Healthwatch B&Nes Volunteer, Catherine Shaw shares her volunteering story
Why I volunteered for Healthwatch B&NES
When I joined Healthwatch B&NES two years ago, I was also starting a part-time Masters degree with the Open University called ‘Advancing Healthcare Practice’.
The motivation for both was the same; after 8 years of working on NHS-funded voluntary sector support services, previous work in mental health support and as a home carer and having faced my own health challenges, I had seen where the health and social care system did and did not work for people and I wanted to contribute to change and improvement.
How Healthwatch B&NES has helped me personally
As a person who has had social anxiety issues all her life, I’ve always experienced a conflict between wanting to share my thoughts and contribute and feeling inhibited about doing so.
It’s always a lot easier for me to write things down but it’s when we show up and are heard that we convey our passion and our energy regarding health and social care, that people listen and take note and even change perspective or direction.

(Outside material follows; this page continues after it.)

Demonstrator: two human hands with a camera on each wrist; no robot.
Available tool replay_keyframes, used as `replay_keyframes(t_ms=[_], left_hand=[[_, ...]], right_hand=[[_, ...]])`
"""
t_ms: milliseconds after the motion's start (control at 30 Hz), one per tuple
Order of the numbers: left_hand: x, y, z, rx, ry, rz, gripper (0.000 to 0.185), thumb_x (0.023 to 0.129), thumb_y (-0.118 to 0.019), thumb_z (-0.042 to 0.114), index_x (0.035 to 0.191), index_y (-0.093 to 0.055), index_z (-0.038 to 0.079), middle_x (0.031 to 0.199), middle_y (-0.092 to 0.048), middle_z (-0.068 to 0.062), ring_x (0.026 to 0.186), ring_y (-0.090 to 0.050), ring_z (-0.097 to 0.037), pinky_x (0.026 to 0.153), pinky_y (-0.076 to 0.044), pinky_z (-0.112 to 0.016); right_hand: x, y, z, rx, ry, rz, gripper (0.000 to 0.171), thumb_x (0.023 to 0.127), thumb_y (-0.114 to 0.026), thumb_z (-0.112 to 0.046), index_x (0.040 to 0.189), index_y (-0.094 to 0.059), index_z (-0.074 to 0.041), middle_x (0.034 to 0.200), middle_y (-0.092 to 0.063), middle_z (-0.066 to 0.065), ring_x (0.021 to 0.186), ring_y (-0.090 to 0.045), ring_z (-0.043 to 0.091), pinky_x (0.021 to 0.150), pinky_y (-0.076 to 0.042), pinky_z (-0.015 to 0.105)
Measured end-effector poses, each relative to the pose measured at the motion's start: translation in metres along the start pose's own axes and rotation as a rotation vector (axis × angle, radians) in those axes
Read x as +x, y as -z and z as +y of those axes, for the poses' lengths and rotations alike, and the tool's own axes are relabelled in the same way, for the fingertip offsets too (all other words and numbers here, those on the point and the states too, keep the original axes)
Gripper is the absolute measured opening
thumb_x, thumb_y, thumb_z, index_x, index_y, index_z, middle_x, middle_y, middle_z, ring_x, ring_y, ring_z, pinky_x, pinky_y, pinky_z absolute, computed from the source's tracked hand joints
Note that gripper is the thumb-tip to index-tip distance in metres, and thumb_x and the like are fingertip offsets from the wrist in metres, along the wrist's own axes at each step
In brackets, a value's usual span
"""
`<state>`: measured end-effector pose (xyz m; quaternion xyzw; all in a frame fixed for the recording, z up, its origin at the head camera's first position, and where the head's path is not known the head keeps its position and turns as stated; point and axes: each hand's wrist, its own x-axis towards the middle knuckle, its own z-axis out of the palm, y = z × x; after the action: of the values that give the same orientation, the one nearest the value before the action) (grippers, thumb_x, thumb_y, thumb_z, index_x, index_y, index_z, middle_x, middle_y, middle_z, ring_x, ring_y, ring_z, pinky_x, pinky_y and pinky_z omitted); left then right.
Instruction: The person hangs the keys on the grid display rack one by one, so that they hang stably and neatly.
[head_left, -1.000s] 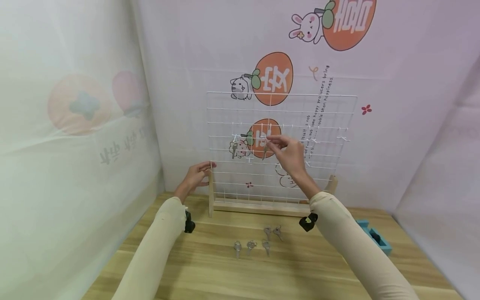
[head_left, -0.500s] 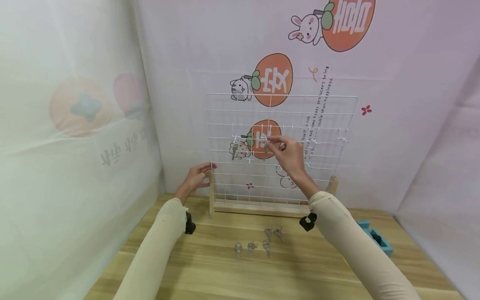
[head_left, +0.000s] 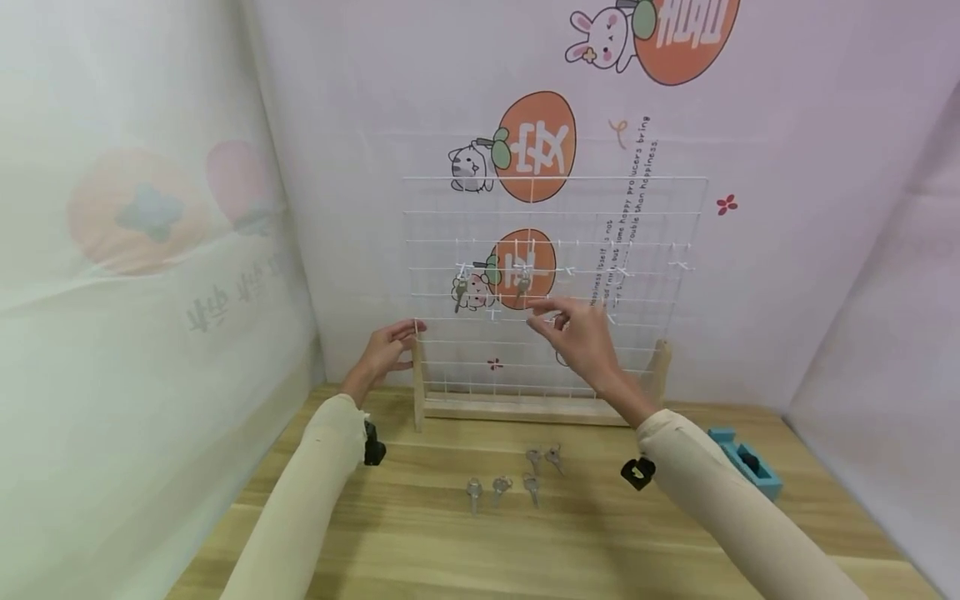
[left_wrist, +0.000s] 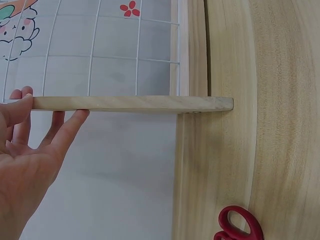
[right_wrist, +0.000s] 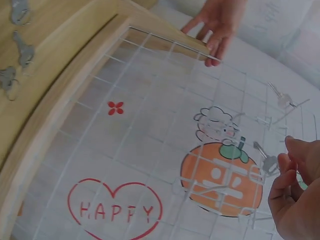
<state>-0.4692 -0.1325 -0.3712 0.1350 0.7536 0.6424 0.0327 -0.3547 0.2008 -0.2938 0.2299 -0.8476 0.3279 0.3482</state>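
Note:
My left hand [head_left: 386,352] pinches the left wooden post [left_wrist: 130,103] of a white wire grid rack [head_left: 555,177], thumb on one side and fingertips on the other. Two silver keys hang from white hooks on the grid: a left key [head_left: 461,295] and a right key [head_left: 522,287]. Just below and to the right of the latter is my right hand [head_left: 581,340], holding nothing, its thumb and index finger slightly parted. The right wrist view shows those fingertips beside the hanging key [right_wrist: 270,164].
Several loose keys [head_left: 501,487] lie on the wooden table [head_left: 420,533] before the rack. More white hooks [head_left: 621,272] sit on the grid. A teal holder [head_left: 761,477] stands at the right, red-handled scissors [left_wrist: 245,220] near the left post. Behind hangs a printed cloth [head_left: 750,317].
My right hand has let go of the right key, which now hangs from its hook, and has moved down and slightly right. The left hand stays on the post.

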Motion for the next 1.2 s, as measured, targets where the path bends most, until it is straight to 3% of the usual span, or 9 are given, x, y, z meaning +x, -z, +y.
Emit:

How Healthwatch B&NES has helped me academically
In this, my third and final year of my studies, I need to choose one health improvement project.
One option is to focus on a skill improvement. I’ve chosen to look at how to become a more effective Patient and Public Involvement (PPI) representative in the context of Healthwatch B&NES. I know for some ‘online’ is a ‘door closing’, but for me, it feels like an opportunity to experiment with my participation and speaking up.
One of the chief ways we contribute as Healthwatch volunteers is via the medium of our voices, by speaking up and participating.
The challenges of being a Patient and Public involvement volunteer
I’m very conscious that we have a lot of years of experience within our ranks with regards to representing Healthwatch and possibly its antecedents eg. Community Health Council.
As part of my project, I would really like to be able to speak to as many volunteers as possible about what it is to be a Patient and Public Involvement representative in meetings and to gather their reflections on what they have learnt about how to tackle the role over time.
It certainly seems to me that there are some unique challenges – for instance, what exactly their role is in a given situation and how to be heard and taken seriously, as well as the skills that anyone participating in a meeting needs to draw on and develop.
One of the tutors on the course is on her local Clinical Commissioning Group (CCG) board and she said that she saw the contribution of lay members as ‘invaluable’. I’m wondering what different elements are required to make ‘an invaluable contribution’ in this area. I’m sure that one of them is to ‘do your homework’ before showing up.
Future actions and aspirations
I’m going to take on the RUH link volunteer role and join the Executive Board. This gives me a chance to start giving things more of a go whilst simultaneously conducting my enquiries into what it means to be effective and become more effective in such roles for the purposes of the course.
I hope I can speak more about this in person and that it may be of help to others in some way as well as to myself.